Exercise directions:
In the listing below, print exactly the lines between the line holding "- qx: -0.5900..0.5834" and the line holding "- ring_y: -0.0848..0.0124", inclusive, and no more.

Records shown:
────────────────────

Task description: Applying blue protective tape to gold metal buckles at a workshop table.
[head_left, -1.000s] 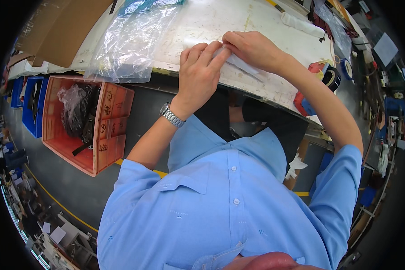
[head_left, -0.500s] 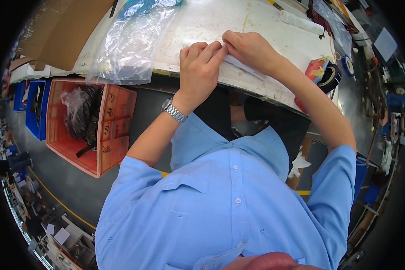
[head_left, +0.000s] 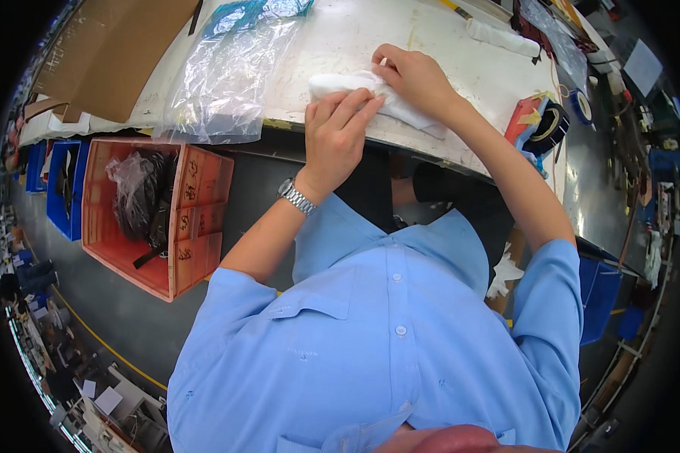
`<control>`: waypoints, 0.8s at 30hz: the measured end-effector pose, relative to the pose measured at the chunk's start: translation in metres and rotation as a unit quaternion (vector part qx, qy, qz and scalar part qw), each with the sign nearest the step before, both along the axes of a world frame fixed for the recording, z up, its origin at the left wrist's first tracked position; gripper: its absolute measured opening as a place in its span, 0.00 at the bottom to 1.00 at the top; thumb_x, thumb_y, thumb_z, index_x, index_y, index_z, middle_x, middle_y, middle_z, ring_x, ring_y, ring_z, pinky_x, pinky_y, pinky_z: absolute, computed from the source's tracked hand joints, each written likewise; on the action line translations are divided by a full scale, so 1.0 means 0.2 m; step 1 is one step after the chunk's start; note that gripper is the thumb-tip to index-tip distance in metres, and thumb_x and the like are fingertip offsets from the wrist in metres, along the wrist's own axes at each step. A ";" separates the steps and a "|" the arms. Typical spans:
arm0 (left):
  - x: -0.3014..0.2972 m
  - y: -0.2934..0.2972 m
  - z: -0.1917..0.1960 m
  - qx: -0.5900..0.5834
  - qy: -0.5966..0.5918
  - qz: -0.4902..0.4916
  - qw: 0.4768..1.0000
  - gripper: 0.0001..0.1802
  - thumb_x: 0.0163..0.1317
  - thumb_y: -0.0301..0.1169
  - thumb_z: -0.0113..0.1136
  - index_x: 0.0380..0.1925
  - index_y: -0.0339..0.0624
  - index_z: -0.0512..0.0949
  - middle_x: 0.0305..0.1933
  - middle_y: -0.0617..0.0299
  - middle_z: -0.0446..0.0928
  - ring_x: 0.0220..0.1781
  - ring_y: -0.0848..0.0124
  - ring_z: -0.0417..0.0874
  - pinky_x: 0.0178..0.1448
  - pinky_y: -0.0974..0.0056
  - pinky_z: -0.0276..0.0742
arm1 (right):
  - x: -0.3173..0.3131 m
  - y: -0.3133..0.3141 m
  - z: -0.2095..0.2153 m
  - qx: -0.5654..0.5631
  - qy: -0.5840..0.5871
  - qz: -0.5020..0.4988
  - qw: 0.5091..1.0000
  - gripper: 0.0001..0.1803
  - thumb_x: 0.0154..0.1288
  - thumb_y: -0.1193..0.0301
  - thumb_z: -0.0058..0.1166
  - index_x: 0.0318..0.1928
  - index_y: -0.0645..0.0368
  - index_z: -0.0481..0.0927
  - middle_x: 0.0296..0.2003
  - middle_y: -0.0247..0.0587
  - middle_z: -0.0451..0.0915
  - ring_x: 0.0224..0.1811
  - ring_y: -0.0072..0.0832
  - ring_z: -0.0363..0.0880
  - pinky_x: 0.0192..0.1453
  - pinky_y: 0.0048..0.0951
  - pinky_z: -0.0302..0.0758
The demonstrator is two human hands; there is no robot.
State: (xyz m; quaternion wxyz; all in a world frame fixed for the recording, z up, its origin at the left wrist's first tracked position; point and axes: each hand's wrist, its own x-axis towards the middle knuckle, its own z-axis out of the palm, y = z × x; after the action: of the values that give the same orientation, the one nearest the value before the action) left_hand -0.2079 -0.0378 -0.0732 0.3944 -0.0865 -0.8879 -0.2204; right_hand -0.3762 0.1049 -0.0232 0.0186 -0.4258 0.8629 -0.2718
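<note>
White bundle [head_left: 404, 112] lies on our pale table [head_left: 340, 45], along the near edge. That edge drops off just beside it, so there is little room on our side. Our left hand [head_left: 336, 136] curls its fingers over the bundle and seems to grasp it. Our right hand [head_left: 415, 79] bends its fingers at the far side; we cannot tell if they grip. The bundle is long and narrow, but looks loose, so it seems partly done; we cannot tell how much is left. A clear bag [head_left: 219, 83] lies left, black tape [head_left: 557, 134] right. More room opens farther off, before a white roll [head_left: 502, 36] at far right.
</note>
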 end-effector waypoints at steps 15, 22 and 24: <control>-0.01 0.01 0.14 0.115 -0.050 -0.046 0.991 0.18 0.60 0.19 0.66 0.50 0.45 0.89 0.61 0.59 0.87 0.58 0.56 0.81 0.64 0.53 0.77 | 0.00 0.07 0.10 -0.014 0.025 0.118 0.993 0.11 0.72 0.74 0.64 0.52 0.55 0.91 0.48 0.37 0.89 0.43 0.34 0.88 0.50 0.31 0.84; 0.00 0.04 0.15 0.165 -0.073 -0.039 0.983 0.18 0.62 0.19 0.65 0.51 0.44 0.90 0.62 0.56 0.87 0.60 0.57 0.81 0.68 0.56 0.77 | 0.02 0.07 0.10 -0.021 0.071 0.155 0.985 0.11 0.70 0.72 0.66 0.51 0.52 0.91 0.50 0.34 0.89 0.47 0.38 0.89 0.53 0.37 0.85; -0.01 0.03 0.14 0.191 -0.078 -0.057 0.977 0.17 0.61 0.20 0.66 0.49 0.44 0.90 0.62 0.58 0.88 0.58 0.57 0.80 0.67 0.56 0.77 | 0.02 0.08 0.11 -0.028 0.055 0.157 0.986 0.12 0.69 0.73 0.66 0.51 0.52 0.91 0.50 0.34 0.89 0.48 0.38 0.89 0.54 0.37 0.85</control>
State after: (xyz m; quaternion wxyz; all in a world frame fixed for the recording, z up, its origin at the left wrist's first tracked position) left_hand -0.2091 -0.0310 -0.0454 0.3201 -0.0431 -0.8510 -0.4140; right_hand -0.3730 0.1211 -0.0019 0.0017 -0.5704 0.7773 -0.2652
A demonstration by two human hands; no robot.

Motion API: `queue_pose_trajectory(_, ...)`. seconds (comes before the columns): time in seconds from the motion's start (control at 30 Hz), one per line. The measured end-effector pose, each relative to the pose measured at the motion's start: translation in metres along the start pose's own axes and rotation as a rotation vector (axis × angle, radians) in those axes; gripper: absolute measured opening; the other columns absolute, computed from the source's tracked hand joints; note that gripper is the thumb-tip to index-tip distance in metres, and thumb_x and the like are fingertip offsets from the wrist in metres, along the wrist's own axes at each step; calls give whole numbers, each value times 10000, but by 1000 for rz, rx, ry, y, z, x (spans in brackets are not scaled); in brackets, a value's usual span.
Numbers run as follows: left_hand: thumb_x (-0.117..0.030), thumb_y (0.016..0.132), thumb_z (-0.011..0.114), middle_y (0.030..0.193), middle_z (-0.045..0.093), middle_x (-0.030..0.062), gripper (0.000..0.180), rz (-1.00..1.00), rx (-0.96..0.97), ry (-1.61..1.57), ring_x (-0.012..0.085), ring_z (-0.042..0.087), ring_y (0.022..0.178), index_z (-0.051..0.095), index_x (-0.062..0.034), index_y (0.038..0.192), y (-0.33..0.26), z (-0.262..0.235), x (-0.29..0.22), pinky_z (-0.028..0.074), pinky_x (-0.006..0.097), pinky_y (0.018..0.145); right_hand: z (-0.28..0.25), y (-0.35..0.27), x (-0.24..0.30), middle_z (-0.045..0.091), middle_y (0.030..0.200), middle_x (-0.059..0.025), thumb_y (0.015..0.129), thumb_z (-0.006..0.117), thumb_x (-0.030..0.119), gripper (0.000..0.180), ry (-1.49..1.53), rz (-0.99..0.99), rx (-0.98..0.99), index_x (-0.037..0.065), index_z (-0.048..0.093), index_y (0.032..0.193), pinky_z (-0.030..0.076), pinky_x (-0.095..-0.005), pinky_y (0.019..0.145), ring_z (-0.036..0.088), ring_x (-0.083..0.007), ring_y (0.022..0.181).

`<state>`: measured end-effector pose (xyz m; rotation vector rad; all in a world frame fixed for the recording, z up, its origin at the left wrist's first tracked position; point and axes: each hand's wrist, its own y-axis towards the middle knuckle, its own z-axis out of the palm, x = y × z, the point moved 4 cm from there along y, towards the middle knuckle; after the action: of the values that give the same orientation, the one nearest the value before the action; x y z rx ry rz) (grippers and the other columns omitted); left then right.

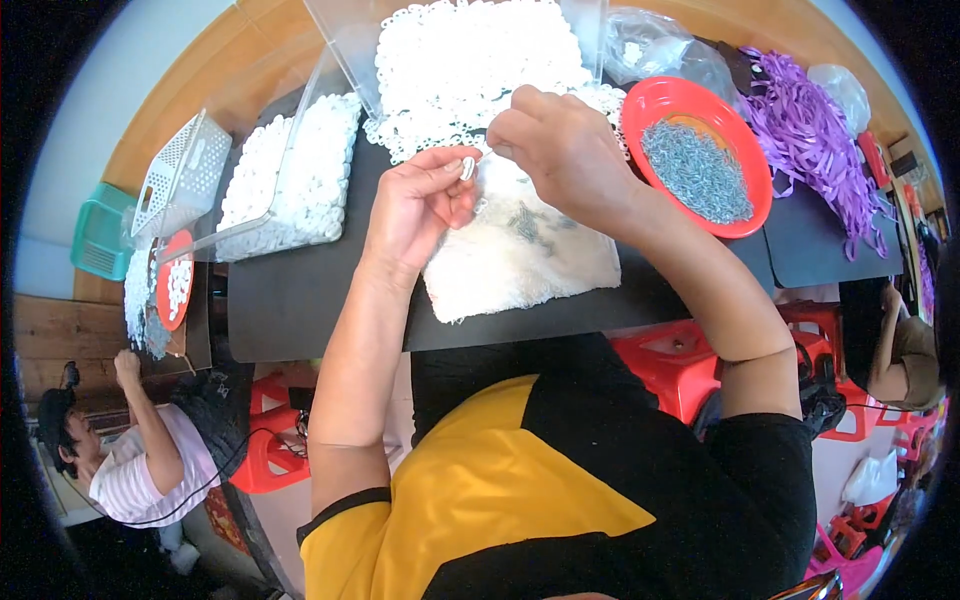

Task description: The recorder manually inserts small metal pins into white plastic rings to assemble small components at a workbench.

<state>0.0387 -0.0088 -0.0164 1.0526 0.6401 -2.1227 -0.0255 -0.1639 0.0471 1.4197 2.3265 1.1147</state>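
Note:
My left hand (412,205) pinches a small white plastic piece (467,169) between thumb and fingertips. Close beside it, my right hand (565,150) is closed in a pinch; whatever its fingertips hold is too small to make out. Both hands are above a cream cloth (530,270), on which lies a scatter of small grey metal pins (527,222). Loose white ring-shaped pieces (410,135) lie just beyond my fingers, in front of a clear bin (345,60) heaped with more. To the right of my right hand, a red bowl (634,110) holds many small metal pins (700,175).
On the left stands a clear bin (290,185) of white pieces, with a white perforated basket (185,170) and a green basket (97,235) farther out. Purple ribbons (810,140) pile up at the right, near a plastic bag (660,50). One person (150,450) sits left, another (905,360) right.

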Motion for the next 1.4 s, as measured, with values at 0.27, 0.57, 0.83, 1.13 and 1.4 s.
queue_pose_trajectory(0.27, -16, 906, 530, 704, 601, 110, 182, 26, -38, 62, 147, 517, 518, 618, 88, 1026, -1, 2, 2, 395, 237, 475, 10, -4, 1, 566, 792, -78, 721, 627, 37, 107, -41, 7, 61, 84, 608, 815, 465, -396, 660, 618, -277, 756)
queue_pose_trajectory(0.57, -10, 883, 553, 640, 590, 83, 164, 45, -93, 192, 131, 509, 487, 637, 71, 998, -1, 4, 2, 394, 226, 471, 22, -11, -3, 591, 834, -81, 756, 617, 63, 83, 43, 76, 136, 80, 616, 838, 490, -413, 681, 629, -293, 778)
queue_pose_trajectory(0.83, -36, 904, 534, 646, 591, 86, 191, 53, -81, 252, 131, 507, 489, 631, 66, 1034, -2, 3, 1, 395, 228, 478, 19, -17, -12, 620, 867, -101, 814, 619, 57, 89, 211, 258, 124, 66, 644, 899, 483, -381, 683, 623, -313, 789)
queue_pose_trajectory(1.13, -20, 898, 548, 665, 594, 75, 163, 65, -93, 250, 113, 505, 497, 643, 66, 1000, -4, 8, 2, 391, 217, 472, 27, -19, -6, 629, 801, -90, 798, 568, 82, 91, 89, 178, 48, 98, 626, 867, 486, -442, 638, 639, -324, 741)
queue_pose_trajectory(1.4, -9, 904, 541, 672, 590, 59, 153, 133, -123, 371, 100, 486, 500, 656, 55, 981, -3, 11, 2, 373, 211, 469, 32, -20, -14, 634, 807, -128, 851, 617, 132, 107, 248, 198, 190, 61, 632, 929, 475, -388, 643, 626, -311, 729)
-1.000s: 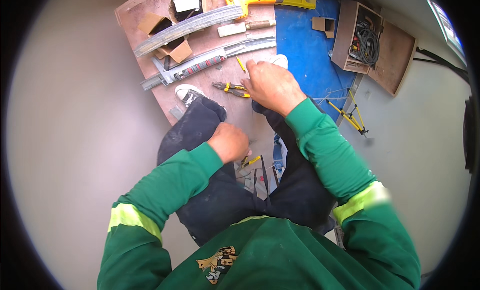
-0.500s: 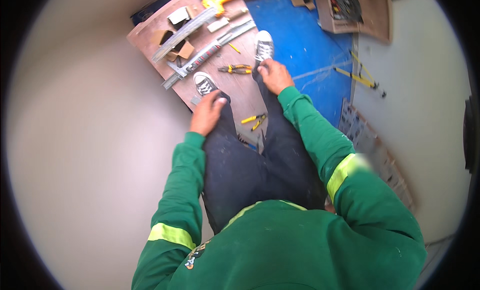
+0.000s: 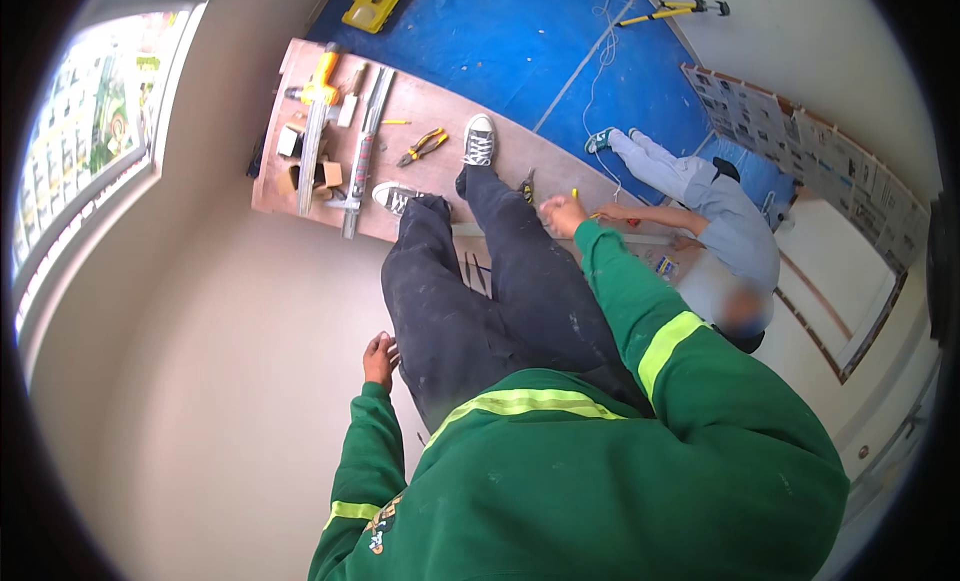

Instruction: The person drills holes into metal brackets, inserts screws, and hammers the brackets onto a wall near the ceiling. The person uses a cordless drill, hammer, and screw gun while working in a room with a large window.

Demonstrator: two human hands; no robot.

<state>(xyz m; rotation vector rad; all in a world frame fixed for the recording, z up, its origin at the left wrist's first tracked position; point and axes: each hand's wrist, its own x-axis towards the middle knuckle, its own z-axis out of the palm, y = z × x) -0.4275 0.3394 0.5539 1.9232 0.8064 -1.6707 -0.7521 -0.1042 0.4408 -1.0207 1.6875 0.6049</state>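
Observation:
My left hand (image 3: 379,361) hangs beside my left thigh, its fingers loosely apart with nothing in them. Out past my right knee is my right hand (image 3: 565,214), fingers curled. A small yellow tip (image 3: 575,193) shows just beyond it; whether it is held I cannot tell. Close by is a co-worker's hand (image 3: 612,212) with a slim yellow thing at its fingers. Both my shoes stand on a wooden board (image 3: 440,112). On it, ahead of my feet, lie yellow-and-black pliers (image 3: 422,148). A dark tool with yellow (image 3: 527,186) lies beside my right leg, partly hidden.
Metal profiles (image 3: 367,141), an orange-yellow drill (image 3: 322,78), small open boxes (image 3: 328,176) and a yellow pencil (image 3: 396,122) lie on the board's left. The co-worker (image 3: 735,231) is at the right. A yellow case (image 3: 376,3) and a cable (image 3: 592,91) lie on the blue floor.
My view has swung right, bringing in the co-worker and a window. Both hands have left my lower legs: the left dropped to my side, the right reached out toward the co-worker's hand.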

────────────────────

The completed task:
  - qx: -0.5900..0.5834
  - qy: -0.5966..0.5918
  - qz: -0.4902..0.4916
  - qw: 0.4768..1.0000
  - gripper: 0.0001..0.1802
  - thumb_x: 0.0163..0.1317
  - thumb_y: -0.0301..0.1169
  - thumb_z: -0.0113..0.1136
  - index_x: 0.0380..0.1925
  - index_y: -0.0339..0.0624
  - index_z: -0.0512..0.0949
  - middle_x: 0.0305..0.1933
  - middle_y: -0.0617..0.0299
  - middle_z: -0.0446..0.0928
  - ring_x: 0.0220..0.1781
  - ring_y: -0.0848..0.0124

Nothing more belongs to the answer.